Dot products, cross products, attack cones, facing checks, and the FMath utilities you reach for in gameplay code.
Unreal uses a left-handed coordinate system: X is forward, Y is right, Z is up. All vectors are FVector.
FVector A = ActorA->GetActorLocation();
FVector B = ActorB->GetActorLocation();
// Direction from A to B (not normalized)
FVector Dir = B - A;
// Normalized direction (unit vector, length = 1)
FVector DirNorm = Dir.GetSafeNormal();
// Distance between A and B
float Dist = FVector::Dist(A, B);
// Or: Dir.Size()
// The direction the actor is currently facing
FVector Forward = Actor->GetActorForwardVector();
// Right and Up vectors
FVector Right = Actor->GetActorRightVector();
FVector Up = Actor->GetActorUpVector();
The dot product of two normalized vectors equals the cosine of the angle between them:
A · B = cos(θ)
Result: 1.0 → vectors point the same direction (0°)

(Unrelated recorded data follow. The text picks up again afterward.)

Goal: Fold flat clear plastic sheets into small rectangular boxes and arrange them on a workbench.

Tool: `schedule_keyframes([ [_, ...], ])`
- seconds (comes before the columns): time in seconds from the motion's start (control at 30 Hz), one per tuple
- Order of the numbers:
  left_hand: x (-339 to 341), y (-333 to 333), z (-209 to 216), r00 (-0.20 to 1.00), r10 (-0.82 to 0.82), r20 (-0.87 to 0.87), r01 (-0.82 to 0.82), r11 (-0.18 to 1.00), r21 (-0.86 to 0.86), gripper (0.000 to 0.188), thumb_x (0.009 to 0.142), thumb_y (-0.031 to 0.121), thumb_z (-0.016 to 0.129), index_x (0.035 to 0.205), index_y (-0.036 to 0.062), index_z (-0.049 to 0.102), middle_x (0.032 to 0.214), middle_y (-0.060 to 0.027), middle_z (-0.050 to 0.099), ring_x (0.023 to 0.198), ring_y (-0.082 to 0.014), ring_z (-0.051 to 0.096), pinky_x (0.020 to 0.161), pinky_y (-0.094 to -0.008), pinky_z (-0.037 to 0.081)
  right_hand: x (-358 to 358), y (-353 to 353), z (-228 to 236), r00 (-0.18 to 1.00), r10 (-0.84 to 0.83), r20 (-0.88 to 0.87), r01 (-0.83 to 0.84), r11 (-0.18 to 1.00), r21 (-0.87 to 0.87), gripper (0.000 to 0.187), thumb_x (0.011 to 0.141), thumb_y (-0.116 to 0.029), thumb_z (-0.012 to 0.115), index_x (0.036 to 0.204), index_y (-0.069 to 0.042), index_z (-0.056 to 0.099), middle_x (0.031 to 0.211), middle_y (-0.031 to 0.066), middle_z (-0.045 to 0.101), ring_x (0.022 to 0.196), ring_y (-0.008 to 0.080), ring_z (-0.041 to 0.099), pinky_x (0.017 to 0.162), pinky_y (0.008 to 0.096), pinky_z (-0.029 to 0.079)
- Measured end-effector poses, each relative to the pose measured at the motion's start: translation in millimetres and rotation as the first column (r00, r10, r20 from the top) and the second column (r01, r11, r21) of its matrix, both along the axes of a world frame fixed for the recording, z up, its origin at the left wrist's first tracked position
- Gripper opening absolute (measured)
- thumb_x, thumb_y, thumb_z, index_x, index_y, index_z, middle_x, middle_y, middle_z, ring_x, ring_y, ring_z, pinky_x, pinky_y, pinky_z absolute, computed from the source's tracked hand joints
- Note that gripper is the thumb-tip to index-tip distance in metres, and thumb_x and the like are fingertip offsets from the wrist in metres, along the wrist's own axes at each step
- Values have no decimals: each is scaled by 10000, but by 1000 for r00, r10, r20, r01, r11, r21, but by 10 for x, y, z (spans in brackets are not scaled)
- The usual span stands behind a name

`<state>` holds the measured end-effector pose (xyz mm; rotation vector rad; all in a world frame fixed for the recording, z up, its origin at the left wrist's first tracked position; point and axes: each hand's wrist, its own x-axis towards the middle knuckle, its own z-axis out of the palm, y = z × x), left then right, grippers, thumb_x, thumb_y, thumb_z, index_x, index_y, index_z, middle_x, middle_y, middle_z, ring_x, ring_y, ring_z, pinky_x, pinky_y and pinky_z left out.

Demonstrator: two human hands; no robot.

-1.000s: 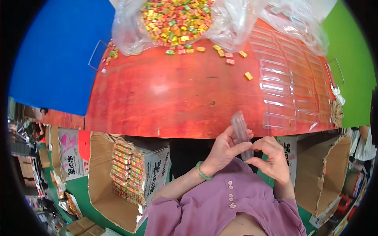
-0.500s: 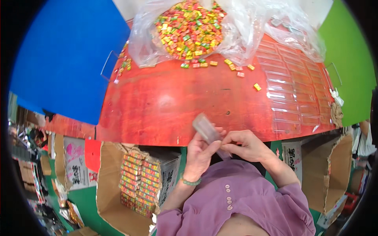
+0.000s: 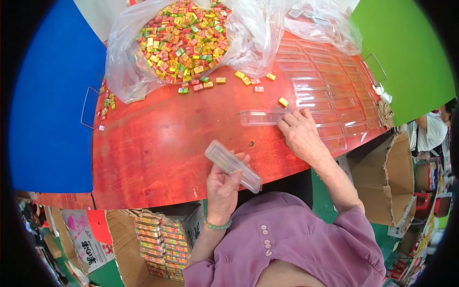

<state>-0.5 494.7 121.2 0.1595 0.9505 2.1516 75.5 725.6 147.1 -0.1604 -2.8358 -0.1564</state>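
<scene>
A stack of long, narrow clear plastic trays (image 3: 233,165) lies slanted in my left hand (image 3: 222,191), the fingers and thumb wrapped round it above the table's near edge. Farther out and to the right, my right hand (image 3: 302,136) grips the right end of a single clear tray (image 3: 258,118) at the red tabletop. That tray lies crosswise, beside rows of similar clear trays (image 3: 313,88) spread over the right part of the table. One small yellow wrapped piece (image 3: 283,101) sits just beyond my right fingers.
An open clear plastic bag (image 3: 122,71) heaped with small colourful wrapped pieces (image 3: 184,40) stands at the back; several lie loose before it. Blue (image 3: 52,95) and green (image 3: 406,62) panels flank the red table (image 3: 158,143). Cardboard boxes stand below, one holding stacked filled packs (image 3: 162,244).
My right hand has left my left hand's side and reached out to the right, with a single tray in it. The stack stays in my left hand. The whole view has shifted.
</scene>
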Motion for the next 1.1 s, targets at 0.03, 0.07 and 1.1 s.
schedule_keyframes([
  [0.03, -5, 17, -20, 999, -35, 32, 35, 999, 17, 461, 889, 13, 605, 1310, -4, 418, 1268, -157, 546, 1219, -289, 517, 1020, -408, 451, -29, 16, -22, 1000, -1, -19, 1, 1000, 11, 166, 714, -34, 577, 879, -44, 591, 850, 85, 551, 863, 247, 542, 808, 395, 395],
  [0.07, -10, 34, -32, 996, -69, 62, 67, 997, 34, 462, 888, -19, 595, 1313, 6, 417, 1280, -144, 539, 1234, -273, 506, 1028, -385, 440, -65, 31, -25, 1000, -1, -14, 1, 1000, 9, 166, 714, -34, 577, 879, -44, 591, 850, 85, 551, 863, 247, 542, 808, 395, 395],
  [1.1, -570, -543, -87, 939, 336, -70, -328, 939, 107, 407, 903, -34, 561, 1291, -12, 443, 1279, -171, 532, 1198, -279, 531, 1037, -396, 431, -1065, -1047, 403, 908, 419, 8, -59, 146, -987, 109, 853, -106, 644, 829, -7, 605, 753, 39, 634, 718, 131, 613, 605, 291, 454],
])
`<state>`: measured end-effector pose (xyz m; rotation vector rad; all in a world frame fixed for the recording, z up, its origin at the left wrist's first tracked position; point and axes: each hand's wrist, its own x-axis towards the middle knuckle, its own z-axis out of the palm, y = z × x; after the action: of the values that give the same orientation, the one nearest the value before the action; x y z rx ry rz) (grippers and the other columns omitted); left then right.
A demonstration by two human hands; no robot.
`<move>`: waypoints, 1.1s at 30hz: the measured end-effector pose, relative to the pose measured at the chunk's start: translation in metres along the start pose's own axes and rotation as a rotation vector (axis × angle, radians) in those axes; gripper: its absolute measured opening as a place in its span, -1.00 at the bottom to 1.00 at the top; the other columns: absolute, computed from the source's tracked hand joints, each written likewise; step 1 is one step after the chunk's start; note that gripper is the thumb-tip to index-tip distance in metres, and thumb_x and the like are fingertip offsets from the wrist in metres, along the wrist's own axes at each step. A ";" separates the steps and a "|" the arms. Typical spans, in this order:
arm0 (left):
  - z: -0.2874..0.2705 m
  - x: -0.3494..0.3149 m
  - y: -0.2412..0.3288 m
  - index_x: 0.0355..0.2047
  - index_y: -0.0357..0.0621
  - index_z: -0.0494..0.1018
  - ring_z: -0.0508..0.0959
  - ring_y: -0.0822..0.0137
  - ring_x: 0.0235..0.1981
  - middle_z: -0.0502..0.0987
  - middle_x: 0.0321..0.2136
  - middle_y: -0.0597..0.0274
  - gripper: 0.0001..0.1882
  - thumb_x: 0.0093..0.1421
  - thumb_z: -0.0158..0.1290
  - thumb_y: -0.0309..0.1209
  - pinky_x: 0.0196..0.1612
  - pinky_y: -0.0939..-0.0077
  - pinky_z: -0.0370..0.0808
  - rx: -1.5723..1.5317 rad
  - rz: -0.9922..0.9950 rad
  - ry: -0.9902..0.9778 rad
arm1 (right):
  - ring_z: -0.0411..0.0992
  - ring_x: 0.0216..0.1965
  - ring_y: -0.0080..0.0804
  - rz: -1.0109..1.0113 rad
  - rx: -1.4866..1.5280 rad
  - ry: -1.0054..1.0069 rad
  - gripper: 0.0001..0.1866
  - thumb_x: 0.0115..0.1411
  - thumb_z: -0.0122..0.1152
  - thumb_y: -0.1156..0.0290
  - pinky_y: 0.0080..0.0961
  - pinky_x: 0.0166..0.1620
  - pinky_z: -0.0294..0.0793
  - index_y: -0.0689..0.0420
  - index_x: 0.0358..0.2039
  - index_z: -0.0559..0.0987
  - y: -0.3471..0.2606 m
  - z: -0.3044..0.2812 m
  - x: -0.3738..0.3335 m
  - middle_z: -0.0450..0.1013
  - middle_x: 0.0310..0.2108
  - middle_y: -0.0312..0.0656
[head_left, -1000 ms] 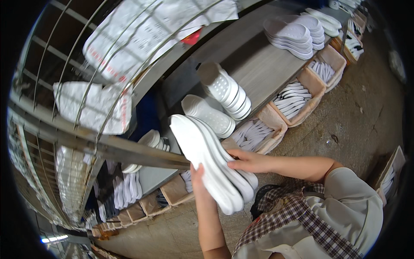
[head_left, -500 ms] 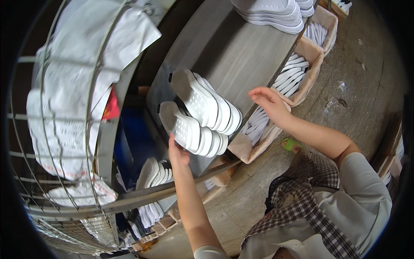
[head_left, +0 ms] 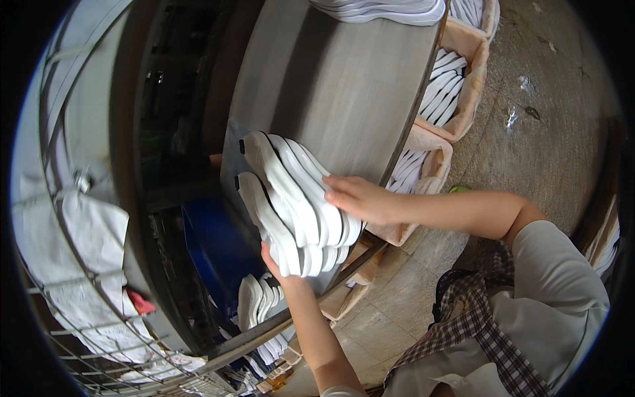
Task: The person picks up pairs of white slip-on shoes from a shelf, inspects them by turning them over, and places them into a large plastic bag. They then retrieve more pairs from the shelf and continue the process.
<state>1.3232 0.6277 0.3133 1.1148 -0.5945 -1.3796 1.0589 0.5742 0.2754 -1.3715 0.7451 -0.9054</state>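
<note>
Two side-by-side rows of white shoe soles [head_left: 291, 188] stand on edge, leaning together, on the grey tabletop; the ends toward the rack carry small black patches. My right hand [head_left: 362, 198] lies against the outer side of the far row, thumb and fingers on the soles. At the near row [head_left: 272, 221], my left hand [head_left: 281, 270] presses from the near side. Its fingers are partly hidden by the soles. Both hands hold the rows between them.
More white soles [head_left: 383, 10] lie stacked at the table's far end. Cloth-lined baskets [head_left: 471, 86] full of soles line the table's right edge. A wire rack with papers [head_left: 86, 264] stands at left, beside a blue bin [head_left: 215, 245]. Further soles [head_left: 254, 301] stand below it.
My right hand has come in from the right onto the far row. The soles have turned more upright on edge. My left hand stays at the near row; the view has shifted.
</note>
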 end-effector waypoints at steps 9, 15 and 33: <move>0.002 -0.028 -0.013 0.20 -0.14 0.15 0.30 0.09 0.12 0.28 0.14 0.21 -0.23 0.21 -0.29 0.22 0.15 0.13 0.24 0.015 0.134 0.263 | 0.30 -0.06 -0.30 -0.194 0.476 0.311 -0.62 0.30 -0.11 0.22 -0.42 0.01 0.27 0.25 -0.04 0.36 0.044 -0.004 -0.053 0.32 -0.11 -0.04; -0.019 -0.141 -0.115 -0.06 -0.20 0.30 0.43 0.29 -0.27 0.41 -0.27 0.14 -0.68 0.26 -0.19 -0.30 -0.17 0.46 0.42 0.955 0.558 0.708 | 0.34 -0.50 -0.39 -0.490 0.291 0.050 -0.81 0.19 0.08 0.31 -0.41 -0.36 0.31 0.13 -0.51 0.47 0.063 0.047 -0.138 0.39 -0.53 -0.28; -0.022 -0.238 -0.451 0.00 -0.21 0.32 0.49 -0.03 -0.19 0.50 -0.24 -0.09 -0.58 0.16 -0.02 -0.29 -0.12 0.22 0.43 1.615 -0.720 -0.744 | 0.41 -0.35 -0.29 -0.671 1.031 -0.954 -0.83 0.13 0.07 0.36 -0.34 -0.25 0.35 0.21 -0.39 0.52 -0.012 0.154 -0.262 0.45 -0.45 -0.10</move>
<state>1.0962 0.9340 -0.0263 2.1700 -2.2555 -1.8850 1.0662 0.8782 0.2821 -0.8868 -0.8767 -0.7947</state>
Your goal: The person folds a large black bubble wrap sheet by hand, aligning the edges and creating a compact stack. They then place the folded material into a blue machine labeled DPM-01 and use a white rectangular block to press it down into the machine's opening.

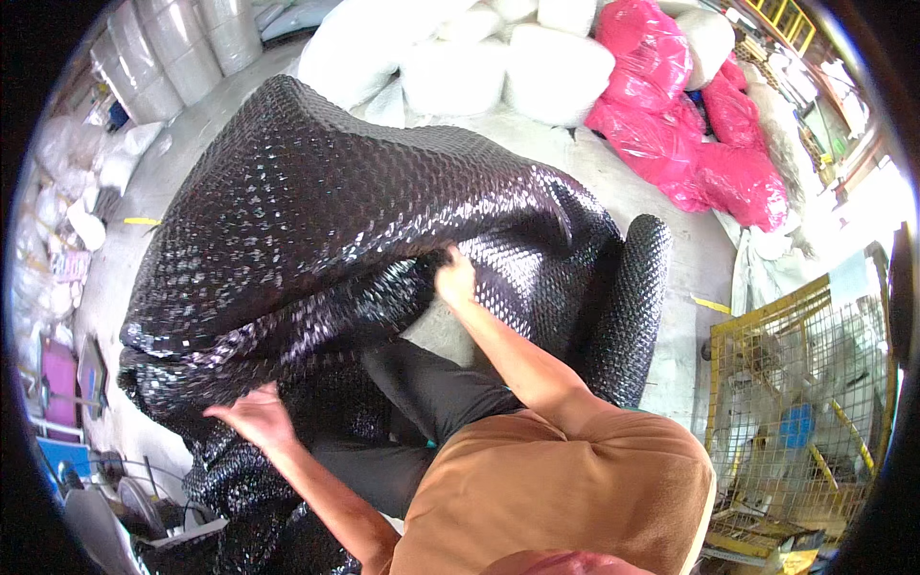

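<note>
A huge sheet of black bubble wrap [278, 201] billows up in front of me, its glossy bubbles catching the light. My right hand [454, 278] is closed on the near edge of the sheet, right of the middle. Farther left and nearer to me, my left hand [254, 418] is against the lower folds of the sheet, with its thumb stretched out sideways; the wrap partly hides its other fingers. More bubble wrap lies bunched below my left forearm, around my legs. To the right, a rolled-up length of black bubble wrap [634, 297] reaches away from me.
White wrapped bundles [455, 77] are piled at the back, beside pink plastic-covered bundles [652, 134]. Clear wrap rolls [177, 53] stand at the far left. A yellow wire-mesh cage [791, 412] is close on my right. Machine parts [139, 508] sit at the lower left.
</note>
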Demonstrator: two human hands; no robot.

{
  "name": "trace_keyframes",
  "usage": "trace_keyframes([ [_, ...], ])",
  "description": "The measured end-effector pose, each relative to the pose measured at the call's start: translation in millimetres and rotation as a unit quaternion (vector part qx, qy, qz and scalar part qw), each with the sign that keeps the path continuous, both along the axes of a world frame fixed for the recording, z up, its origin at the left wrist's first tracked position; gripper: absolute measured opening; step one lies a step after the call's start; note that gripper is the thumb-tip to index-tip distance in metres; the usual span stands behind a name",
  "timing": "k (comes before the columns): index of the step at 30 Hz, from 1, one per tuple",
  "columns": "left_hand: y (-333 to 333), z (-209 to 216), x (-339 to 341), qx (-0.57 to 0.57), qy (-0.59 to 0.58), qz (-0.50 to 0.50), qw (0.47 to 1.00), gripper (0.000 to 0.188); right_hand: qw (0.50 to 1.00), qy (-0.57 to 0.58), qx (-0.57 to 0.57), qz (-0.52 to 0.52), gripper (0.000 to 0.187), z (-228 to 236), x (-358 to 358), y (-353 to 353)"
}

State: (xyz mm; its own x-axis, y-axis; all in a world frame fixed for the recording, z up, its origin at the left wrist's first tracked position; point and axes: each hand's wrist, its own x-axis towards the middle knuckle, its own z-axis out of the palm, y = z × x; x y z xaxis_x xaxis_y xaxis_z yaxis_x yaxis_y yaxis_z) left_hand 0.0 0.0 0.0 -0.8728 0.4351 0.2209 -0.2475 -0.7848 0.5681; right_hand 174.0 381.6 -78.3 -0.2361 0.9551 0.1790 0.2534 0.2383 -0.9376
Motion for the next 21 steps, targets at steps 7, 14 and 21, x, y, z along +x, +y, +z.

0.0 → vectors are perpendicular (90°)
-1.0 → vectors point opposite directions (180°)
This makes dot product ideal for facing checks and field-of-view tests.
FVector MyForward = GetActorForwardVector();
FVector ToTarget = (Target->GetActorLocation() - GetActorLocation()).GetSafeNormal();
float Dot = FVector::DotProduct(MyForward, ToTarget);
// Dot > 0 means target is somewhere in front (within 90° either side)
bool bIsInFront = Dot > 0.0f;
float FOVDegrees = 60.0f;
float FOVThreshold = FMath::Cos(FMath::DegreesToRadians(FOVDegrees / 2.0f));
bool bInFOV = Dot >= FOVThreshold;
FVector AimDir = GetControlRotation().Vector();
FVector ToTarget = (Target->GetActorLocation() - CameraLocation).GetSafeNormal();
float AimDot = FVector::DotProduct(AimDir, ToTarget);
// AimDot near 1.0 = nearly perfectly aimed
// Scale aim assist strength by (1.0 - AimDot) or similar
The cross product of two vectors produces a third vector perpendicular to both. Its direction follows the left-hand rule in Unreal's coordinate system.
A × B = vector perpendicular to the plane formed by A and B
// Given two edges of a triangle, find the face normal
FVector Edge1 = V1 - V0;
FVector Edge2 = V2 - V0;
FVector Normal = FVector::CrossProduct(Edge1, Edge2).GetSafeNormal();
FVector MyForward = GetActorForwardVector();
FVector ToTarget = (Target->GetActorLocation() - GetActorLocation()).GetSafeNormal();
FVector Cross = FVector::CrossProduct(MyForward, ToTarget);
// In Unreal (left-handed, Z-up):
// Cross.Z > 0 → target is to the right
// Cross.Z < 0 → target is to the left
bool bTargetIsRight = Cross.Z > 0.0f;
// Get a direction 90° to the right of forward — useful for strafing, circling
FVector RightOfForward = FVector::CrossProduct(GetActorForwardVector(), FVector::UpVector);
A melee attack cone check combines dot product (is the target within the angle?) with a distance check (is the target within reach?).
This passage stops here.